• Material provided:
|---|

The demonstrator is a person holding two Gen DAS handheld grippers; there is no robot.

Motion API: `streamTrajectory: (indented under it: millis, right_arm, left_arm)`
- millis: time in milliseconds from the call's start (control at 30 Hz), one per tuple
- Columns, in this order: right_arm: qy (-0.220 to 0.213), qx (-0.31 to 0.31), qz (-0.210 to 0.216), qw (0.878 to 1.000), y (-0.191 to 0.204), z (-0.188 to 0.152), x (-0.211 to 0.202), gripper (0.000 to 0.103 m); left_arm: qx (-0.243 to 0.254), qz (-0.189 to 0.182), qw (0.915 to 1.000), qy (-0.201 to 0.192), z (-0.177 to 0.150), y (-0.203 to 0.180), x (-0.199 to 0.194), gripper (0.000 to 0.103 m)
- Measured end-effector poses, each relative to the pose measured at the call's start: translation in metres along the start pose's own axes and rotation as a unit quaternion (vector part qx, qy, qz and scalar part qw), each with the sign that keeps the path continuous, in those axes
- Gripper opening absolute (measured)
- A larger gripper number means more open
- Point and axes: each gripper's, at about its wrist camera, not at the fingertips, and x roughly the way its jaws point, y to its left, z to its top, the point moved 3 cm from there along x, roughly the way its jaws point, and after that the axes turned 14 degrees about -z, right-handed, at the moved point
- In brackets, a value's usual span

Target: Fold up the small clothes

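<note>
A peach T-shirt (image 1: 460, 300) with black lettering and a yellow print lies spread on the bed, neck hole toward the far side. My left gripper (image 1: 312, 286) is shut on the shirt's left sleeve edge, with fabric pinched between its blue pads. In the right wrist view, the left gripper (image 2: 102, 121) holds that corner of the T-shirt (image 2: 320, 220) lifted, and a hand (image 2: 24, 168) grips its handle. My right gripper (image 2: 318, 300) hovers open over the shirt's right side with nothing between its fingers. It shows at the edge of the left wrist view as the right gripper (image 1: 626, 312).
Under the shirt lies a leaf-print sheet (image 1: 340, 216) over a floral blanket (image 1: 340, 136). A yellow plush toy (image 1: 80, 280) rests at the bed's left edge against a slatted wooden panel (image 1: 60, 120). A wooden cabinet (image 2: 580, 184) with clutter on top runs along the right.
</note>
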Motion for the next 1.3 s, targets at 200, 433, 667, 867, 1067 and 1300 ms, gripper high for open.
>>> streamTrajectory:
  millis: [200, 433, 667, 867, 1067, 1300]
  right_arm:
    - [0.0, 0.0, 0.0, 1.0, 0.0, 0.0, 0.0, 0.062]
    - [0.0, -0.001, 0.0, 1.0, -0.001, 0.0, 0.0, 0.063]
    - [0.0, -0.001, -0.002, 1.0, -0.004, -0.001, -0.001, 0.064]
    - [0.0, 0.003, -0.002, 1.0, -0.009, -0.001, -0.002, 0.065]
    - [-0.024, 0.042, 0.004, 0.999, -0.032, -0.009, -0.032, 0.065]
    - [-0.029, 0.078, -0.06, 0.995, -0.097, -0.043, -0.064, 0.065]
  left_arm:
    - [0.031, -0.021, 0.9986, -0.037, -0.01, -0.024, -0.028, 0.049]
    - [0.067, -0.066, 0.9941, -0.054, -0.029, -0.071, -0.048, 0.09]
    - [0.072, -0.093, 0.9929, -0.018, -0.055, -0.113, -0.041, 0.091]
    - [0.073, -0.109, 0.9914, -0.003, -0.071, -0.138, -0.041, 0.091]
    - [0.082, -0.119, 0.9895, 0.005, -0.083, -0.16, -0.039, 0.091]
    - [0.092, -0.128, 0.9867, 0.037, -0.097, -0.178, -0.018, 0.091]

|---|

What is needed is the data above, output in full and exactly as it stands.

• Response:
The demonstrator is a person holding two Gen DAS handheld grippers; there is no robot.

Motion API: `streamTrajectory: (indented under it: millis, right_arm, left_arm)`
- millis: time in milliseconds from the call's start (control at 30 Hz), one per tuple
- Columns, in this order: right_arm: qy (-0.220 to 0.213), qx (-0.31 to 0.31), qz (-0.210 to 0.216), qw (0.878 to 1.000), y (-0.191 to 0.204), z (-0.188 to 0.152), x (-0.211 to 0.202), gripper (0.000 to 0.103 m); left_arm: qx (-0.243 to 0.254), qz (-0.189 to 0.182), qw (0.915 to 1.000), qy (-0.201 to 0.192), z (-0.177 to 0.150), y (-0.203 to 0.180), x (-0.199 to 0.194), gripper (0.000 to 0.103 m)
- Measured end-effector poses, each relative to the pose measured at the call's start: translation in metres along the start pose's own axes and rotation as a unit quaternion (vector part qx, qy, qz and scalar part qw), each with the sign that keeps the path continuous, in those axes
- Gripper opening absolute (measured)
- A larger gripper number means more open
- Point and axes: each gripper's, at about its wrist camera, not at the fingertips, and x roughly the way its jaws point, y to its left, z to its top, the point moved 3 cm from there along x, roughly the way its jaws point, and after that the axes turned 14 degrees about -z, right-handed, at the moved point
- In brackets, a value's usual span

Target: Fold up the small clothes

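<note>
A peach T-shirt (image 1: 460, 300) with black lettering and a yellow print lies spread on the bed, neck hole toward the far side. My left gripper (image 1: 312, 286) is shut on the shirt's left sleeve edge, with fabric pinched between its blue pads. In the right wrist view, the left gripper (image 2: 102, 121) holds that corner of the T-shirt (image 2: 320, 220) lifted, and a hand (image 2: 24, 168) grips its handle. My right gripper (image 2: 318, 300) hovers open over the shirt's right side with nothing between its fingers. It shows at the edge of the left wrist view as the right gripper (image 1: 626, 312).
Under the shirt lies a leaf-print sheet (image 1: 340, 216) over a floral blanket (image 1: 340, 136). A yellow plush toy (image 1: 80, 280) rests at the bed's left edge against a slatted wooden panel (image 1: 60, 120). A wooden cabinet (image 2: 580, 184) with clutter on top runs along the right.
</note>
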Motion for the next 1.3 s, targets at 200, 433, 667, 867, 1067 and 1300 ms, gripper high for open.
>>> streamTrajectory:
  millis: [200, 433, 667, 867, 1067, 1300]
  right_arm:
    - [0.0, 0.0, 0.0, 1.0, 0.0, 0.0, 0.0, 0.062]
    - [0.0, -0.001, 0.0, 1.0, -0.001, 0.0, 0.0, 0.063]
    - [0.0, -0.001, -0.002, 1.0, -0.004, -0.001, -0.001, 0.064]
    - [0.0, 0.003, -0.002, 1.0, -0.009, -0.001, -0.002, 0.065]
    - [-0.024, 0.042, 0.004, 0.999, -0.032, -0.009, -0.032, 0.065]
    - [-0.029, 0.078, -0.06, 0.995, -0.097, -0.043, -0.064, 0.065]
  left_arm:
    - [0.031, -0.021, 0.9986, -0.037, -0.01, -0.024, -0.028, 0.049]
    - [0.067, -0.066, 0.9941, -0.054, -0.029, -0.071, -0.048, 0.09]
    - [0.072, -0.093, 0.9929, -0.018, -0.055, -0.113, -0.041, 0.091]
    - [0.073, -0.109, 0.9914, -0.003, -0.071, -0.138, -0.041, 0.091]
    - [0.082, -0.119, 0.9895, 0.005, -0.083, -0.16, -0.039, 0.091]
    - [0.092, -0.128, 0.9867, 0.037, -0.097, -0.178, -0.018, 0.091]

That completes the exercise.